Após muito ajuda, consegui um código para encontrar o OP (EntryPoint) de um arquivo.

Uso o código a baixo para exibir TODO o hexadecimal de um arquivo:

  Dim bytes As Byte() = File.ReadAllBytes(TextBox1.Text)
        Dim hex As String() = Array.ConvertAll(bytes, Function(b) b.ToString("X2"))
        RichTextBox1.Text = String.Join("", hex).Trim.Replace(" ", "")

Como posso exibir o código apenas a partir do entrypoint, limitando por tamanho? Ex.: 50 caracteres (ou mais) após o entrypoint?

Desde já agradeço.

Answer 1

Utilize BinaryReader para apontar ao offset descrito no entry point conforme:

br.BaseStream.Seek(Endereco_EntryPoint, SeekOrigin.Begin)

Leia os bytes em um buffer conforme:

Dim Buffer As String
Buffer = Encoding.UTF8.GetString(br.ReadBytes(50))

Answer 2

Olá

E como uso o BinaryReader? Ta me dando erro

"O processo não pode acessar o arquivo 'C:\xxxx' porque ele está sendo usado por outro processo.".

Ficou:

  Using br As BinaryReader = New BinaryReader(File.Open(TextBox1.Text, FileMode.Open))
            br.BaseStream.Seek(EntryPoint1, SeekOrigin.Begin)
            Dim Buffer As String
            Buffer = Encoding.UTF8.GetString(br.ReadBytes(50))
            RichTextBox1.Text = Buffer.Trim.Replace(" ", "")
        End Using

Answer 3

Olá

Maniaxe, alguém?

Answer 4

O erro é claro.
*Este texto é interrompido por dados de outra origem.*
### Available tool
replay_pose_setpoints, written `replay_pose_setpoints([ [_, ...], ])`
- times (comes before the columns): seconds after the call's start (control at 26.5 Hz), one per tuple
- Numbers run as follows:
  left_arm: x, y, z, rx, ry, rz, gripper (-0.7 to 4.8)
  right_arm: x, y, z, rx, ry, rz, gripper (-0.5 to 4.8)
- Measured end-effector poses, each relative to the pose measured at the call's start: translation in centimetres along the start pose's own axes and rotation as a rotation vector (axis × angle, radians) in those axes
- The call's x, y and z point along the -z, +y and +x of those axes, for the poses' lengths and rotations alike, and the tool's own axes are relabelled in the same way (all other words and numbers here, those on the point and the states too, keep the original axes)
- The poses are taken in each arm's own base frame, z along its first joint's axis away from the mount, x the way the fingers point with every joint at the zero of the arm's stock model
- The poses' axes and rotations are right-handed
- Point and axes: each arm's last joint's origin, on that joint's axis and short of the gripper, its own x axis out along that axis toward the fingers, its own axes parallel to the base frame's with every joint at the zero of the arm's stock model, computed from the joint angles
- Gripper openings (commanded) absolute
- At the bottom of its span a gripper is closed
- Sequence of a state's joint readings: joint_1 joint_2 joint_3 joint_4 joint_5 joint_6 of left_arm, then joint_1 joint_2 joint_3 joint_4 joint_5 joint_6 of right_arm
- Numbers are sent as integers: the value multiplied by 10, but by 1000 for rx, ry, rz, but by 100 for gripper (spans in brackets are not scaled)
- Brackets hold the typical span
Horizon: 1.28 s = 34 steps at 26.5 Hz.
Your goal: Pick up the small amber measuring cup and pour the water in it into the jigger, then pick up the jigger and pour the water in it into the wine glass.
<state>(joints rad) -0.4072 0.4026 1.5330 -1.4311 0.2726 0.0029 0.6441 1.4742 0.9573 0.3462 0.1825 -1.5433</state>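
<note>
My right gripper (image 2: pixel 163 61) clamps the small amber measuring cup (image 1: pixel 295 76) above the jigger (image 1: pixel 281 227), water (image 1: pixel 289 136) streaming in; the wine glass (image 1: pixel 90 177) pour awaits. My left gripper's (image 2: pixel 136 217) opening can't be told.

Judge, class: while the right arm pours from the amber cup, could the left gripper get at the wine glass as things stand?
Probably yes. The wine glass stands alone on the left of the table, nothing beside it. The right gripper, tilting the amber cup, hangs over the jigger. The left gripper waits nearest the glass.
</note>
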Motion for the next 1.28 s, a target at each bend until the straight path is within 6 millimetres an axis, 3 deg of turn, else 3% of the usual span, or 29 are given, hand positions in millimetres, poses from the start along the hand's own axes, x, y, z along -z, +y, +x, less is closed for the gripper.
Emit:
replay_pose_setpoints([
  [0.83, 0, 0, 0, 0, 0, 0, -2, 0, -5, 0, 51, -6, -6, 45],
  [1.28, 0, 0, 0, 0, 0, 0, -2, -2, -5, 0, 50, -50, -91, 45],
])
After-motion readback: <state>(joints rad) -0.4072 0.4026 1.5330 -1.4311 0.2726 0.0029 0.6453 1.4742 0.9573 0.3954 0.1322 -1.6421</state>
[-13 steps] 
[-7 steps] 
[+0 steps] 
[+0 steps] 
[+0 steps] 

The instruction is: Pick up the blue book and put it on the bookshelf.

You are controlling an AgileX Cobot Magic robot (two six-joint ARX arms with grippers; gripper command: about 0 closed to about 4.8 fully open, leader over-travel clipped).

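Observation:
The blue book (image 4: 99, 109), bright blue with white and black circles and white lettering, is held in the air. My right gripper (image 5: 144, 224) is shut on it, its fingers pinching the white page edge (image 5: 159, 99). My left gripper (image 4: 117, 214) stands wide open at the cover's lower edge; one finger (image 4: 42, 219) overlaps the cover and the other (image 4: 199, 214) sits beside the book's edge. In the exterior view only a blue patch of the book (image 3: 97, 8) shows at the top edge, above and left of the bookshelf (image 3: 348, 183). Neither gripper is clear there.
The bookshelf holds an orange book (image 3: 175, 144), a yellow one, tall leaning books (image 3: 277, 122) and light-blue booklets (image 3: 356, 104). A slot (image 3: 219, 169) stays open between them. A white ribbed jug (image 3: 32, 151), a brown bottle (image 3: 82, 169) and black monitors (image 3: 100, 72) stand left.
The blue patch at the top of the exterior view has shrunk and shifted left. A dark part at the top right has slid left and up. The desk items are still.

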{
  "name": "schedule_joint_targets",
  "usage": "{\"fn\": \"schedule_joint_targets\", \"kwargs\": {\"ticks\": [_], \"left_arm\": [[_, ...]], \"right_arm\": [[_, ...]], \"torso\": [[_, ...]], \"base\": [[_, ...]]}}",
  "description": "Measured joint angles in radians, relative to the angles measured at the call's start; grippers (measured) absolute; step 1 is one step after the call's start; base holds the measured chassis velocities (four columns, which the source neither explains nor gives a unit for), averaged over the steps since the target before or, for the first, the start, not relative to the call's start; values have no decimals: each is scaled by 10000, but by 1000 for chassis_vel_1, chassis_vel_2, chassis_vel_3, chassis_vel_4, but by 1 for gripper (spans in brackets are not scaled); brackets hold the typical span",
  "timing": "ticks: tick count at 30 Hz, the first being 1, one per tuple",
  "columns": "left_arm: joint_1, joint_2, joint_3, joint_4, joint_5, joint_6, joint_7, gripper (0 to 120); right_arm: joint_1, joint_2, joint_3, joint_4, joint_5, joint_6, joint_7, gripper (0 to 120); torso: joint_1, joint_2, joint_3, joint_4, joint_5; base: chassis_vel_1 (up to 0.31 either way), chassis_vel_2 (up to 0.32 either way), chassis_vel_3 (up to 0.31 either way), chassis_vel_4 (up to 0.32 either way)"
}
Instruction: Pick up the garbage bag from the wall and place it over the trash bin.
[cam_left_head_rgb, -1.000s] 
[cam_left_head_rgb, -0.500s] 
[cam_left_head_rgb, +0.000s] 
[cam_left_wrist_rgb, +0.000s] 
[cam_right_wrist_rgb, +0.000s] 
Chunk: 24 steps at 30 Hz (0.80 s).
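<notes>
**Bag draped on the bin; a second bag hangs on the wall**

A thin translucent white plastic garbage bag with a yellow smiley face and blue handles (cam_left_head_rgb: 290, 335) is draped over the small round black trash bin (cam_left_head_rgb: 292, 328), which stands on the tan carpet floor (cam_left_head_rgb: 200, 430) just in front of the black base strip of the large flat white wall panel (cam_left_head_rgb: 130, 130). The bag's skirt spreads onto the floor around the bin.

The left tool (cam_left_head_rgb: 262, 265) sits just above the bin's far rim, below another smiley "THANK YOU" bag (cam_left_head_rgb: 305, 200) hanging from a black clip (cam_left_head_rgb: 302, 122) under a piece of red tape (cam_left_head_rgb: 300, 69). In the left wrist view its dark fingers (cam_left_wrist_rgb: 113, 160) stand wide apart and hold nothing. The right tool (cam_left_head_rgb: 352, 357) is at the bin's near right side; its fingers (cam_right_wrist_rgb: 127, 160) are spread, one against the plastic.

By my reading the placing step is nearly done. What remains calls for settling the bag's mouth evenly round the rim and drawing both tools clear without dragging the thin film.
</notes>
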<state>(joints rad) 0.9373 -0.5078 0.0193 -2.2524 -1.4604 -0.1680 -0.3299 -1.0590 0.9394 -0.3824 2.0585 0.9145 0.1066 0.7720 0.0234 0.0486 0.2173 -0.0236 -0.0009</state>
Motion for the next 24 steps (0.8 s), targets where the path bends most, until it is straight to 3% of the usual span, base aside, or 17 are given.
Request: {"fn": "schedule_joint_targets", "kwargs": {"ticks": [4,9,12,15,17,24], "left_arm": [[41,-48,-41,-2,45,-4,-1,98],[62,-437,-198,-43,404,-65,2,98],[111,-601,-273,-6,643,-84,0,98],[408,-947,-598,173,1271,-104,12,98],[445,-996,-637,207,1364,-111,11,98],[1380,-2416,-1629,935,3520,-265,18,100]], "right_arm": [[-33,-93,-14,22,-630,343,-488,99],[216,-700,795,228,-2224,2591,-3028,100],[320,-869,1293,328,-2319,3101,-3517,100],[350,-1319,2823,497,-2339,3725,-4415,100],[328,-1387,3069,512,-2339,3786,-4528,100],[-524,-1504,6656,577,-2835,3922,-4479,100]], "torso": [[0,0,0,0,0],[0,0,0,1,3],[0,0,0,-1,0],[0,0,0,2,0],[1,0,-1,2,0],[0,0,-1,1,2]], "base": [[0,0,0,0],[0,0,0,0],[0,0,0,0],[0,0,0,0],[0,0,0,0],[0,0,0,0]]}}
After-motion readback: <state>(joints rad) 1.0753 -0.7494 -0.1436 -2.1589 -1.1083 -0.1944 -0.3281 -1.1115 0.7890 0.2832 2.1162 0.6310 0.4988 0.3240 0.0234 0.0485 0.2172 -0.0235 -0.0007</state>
O arquivo está sendo usado.  Qual sua dúvida?

---

ROBERTOSLJUNIOR

Answer 5

Olá

Minha duvida é, mesmo que esteja sendo usado, não posso acessá-lo como somente leitura?

Testei com outro arquivo e resulta um erro:

Answer 6

Você deve usar notação hexadecimal conforme &H0000641A no VB.NET, "0000641A" é interpretado como string.

Complementando o outro post sobre Entry Point que você encerrou sem meu retorno?!?!

No caso do UPX, você pode calcular o Entry Point utilizando a fórmula:

Variável 1 = AddressOfEntryPoint da estrutura IMAGE_OPTIONAL_HEADER(código que postei no outro post)
Variável 2 = VirtualAddress da estrutura IMAGE_SECTION_HEADER da seção UPX1
Variável 3 = PointerToRawData da estrutura IMAGE_SECTION_HEADER da seção UPX1

Endereço Entry Point = (Variável 1 - Variável 2) + Variável 3

Nos outros packers(não parei para analisar) não vai fugir muito desta regra, pois criam suas próprias seções e a única lógica que o "interpretador de PE do Windows" possui para executar o código inicial seria com este algoritmo, pois tudo se baseia nas características da seção, caso possuir a flag IMAGE_SCN_CNT_CODE indica que se trata de código para execução.

Answer 7

Olá Maniaxe

(1). Entendii :) ... mas e como passo " Buffer = Encoding.UTF8.GetString(br.ReadBytes(50))" para  RichTextBox? Tentei: "  RichTextBox1.Text = Buffer" mas não aparece nada.

(2). Vou usar o método para encontrar o EntryPoint onde o arquivo será carregado (OpenRead), depois carrego o hexadecimal (BinaryReader), então ele pode dar erro dizendo que o arquivo está em uso. Não posso usar o BinaryReader como somente leitura ou sei lá para evitar este erro?

(3). E quando ao OEP também agradeço, vou dar uma estudada.

Answer 8

Oláaa

Gentee.... Alguém? Ainda não consegui.